## Work order
Only the lines from the beginning of the data below through the line that contains "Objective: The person" should be repeated, exactly as written.
-- Provided data follows --
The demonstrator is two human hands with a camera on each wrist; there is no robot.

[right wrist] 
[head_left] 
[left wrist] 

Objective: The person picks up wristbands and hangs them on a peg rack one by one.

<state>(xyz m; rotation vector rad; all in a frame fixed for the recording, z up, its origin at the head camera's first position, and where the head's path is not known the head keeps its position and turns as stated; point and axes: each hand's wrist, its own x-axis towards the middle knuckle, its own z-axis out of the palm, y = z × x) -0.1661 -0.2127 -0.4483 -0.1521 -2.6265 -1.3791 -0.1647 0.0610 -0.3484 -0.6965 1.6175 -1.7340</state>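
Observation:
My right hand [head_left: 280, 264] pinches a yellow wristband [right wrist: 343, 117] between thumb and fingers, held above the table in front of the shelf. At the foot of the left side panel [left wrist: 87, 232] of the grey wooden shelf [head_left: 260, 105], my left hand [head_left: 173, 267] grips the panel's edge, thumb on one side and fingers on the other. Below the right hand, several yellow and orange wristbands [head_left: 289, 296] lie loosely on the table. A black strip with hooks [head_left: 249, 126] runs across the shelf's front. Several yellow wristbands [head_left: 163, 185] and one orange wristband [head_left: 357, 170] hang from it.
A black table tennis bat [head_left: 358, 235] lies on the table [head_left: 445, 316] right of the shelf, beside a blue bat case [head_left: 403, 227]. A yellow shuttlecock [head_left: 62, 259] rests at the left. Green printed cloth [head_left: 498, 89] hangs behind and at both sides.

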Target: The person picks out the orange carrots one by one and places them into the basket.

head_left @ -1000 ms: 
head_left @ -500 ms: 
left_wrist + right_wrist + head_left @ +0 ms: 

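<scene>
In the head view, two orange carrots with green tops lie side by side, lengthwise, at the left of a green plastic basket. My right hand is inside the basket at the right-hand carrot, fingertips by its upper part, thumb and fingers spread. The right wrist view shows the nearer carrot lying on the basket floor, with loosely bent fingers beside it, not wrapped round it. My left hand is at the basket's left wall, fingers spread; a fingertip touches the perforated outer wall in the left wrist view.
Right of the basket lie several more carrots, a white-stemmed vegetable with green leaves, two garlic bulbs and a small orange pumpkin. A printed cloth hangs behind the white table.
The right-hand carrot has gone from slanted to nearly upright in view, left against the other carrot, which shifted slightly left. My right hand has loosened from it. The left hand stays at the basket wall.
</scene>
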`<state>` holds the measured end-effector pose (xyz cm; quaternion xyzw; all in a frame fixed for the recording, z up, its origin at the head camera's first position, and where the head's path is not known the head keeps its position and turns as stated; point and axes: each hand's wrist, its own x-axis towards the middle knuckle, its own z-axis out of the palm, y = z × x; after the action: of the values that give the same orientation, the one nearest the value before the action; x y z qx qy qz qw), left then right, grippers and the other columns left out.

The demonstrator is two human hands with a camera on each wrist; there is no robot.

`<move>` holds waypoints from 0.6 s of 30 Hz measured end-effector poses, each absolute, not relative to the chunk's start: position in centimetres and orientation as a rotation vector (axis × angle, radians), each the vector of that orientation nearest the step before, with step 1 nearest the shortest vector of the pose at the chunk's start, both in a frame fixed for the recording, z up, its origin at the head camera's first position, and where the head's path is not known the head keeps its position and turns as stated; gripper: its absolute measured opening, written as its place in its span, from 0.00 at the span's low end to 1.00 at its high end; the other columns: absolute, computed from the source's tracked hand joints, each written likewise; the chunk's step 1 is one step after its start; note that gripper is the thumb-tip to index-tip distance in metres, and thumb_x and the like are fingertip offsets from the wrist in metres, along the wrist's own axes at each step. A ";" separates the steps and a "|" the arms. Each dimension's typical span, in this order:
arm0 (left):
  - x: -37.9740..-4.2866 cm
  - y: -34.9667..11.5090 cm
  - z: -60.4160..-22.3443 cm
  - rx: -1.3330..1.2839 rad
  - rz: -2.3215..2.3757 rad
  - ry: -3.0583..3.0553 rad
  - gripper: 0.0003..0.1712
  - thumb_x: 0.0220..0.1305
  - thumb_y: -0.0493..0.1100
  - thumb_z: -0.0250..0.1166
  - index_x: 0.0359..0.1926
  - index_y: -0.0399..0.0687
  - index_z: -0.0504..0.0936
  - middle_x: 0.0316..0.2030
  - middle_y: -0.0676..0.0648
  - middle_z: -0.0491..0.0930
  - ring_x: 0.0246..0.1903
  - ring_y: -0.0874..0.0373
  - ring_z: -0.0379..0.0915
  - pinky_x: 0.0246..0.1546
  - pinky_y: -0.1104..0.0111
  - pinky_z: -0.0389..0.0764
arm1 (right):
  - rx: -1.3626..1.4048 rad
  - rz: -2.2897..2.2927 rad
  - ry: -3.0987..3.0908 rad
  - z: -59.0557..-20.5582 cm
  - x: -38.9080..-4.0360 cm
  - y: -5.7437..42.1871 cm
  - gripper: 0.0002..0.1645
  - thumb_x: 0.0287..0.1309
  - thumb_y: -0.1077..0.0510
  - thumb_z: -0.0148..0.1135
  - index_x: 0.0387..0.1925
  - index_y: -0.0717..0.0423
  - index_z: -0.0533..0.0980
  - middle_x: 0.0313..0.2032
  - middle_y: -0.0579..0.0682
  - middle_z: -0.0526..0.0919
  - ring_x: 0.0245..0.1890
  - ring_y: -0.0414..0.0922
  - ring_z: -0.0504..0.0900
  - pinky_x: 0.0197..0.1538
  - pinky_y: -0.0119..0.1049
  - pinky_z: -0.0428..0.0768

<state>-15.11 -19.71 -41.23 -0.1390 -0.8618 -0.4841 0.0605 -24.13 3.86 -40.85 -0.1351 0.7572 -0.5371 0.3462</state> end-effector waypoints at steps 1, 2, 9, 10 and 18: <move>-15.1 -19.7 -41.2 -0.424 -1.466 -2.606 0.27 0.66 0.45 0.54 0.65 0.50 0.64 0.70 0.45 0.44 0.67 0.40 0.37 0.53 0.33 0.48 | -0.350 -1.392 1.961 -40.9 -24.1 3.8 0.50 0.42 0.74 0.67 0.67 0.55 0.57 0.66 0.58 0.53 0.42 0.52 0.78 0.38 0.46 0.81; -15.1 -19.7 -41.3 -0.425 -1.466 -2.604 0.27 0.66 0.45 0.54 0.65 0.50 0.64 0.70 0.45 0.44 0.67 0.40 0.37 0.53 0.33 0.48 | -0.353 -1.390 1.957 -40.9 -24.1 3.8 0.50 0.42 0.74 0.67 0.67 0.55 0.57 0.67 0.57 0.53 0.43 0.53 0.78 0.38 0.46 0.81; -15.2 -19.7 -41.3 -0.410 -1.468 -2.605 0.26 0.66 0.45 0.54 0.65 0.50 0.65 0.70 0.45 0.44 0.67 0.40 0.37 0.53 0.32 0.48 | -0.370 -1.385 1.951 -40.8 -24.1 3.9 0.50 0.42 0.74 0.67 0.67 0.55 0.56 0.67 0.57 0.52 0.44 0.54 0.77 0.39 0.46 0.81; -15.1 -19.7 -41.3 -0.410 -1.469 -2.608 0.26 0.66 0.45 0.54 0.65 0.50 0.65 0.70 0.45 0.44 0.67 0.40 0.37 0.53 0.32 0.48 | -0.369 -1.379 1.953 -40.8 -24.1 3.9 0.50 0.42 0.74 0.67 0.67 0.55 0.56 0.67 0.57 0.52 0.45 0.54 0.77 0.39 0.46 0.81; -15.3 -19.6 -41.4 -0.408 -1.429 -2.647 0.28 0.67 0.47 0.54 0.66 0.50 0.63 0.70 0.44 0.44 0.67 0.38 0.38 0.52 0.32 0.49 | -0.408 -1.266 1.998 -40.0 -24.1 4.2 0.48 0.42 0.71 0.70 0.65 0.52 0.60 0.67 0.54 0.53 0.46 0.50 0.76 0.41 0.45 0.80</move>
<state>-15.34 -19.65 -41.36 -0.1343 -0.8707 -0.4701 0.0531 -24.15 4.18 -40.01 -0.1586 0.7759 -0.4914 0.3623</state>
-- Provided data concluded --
## Answer space
The demonstrator is two human hands with a camera on each wrist; there is no robot.

[right wrist] 
[head_left] 
[left wrist] 

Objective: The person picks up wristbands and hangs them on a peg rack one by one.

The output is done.